Give the number of lines in the listing that contain "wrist", with no other words.

---+---

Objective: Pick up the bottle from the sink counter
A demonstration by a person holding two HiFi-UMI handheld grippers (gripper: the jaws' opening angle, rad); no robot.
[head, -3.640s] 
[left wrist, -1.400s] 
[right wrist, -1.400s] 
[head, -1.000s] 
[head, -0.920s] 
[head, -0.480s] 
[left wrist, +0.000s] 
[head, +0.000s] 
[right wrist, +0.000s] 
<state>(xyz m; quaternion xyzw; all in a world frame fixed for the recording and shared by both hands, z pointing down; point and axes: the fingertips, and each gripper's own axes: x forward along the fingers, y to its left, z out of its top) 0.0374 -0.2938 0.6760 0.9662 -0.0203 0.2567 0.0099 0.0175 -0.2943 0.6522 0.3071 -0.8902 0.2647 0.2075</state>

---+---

▸ Answer
4